CCSS.Math.Content.HSS.ID.B.5
Summarize categorical data for two categories in two-way frequency tables. Interpret relative frequencies in the context of the data (including joint, marginal, and conditional relative frequencies). Recognize possible associations and trends in the data.
CCSS.Math.Content.HSS.ID.B.6
Represent data on two quantitative variables on a scatter plot, and describe how the variables are related.
CCSS.Math.Content.HSS.ID.C.7
Interpret the slope (rate of change) and the intercept (constant term) of a linear model in the context of the data.
CCSS.Math.Content.HSS.ID.C.8
Compute (using technology) and interpret the correlation coefficient of a linear fit.
CCSS.Math.Content.HSS.ID.C.9
Distinguish between correlation and causation.

Using Probability to Make Decisions

CCSS.Math.Content.HSS.MD.A.1
(+) Define a random variable for a quantity of interest by assigning a numerical value to each event in a sample space; graph the corresponding probability distribution using the same graphical displays as for data distributions.
CCSS.Math.Content.HSS.MD.A.2
(+) Calculate the expected value of a random variable; interpret it as the mean of the probability distribution.
CCSS.Math.Content.HSS.MD.A.3
(+) Develop a probability distribution for a random variable defined for a sample space in which theoretical probabilities can be calculated; find the expected value.

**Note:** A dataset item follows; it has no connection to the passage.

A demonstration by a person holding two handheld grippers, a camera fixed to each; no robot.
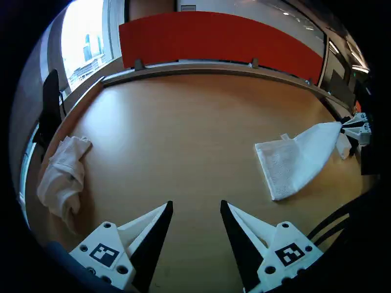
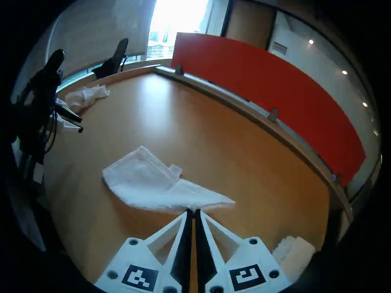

For example, find the theoretical probability distribution for the number of correct answers obtained by guessing on all five questions of a multiple-choice test where each question has four choices, and find the expected grade under various grading schemes.
CCSS.Math.Content.HSS.MD.A.4
(+) Develop a probability distribution for a random variable defined for a sample space in which probabilities are assigned empirically; find the expected value. For example, find a current data distribution on the number of TV sets per household in the United States, and calculate the expected number of sets per household. How many TV sets would you expect to find in 100 randomly selected households?
CCSS.Math.Content.HSS.MD.B.5
(+) Weigh the possible outcomes of a decision by assigning probabilities to payoff values and finding expected values.
CCSS.Math.Content.HSS.MD.B.6
(+) Use probabilities to make fair decisions (e.g., drawing by lots, using a random number generator).
CCSS.Math.Content.HSS.MD.B.7
(+) Analyze decisions and strategies using probability concepts (e.g., product testing, medical testing, pulling a hockey goalie at the end of a game).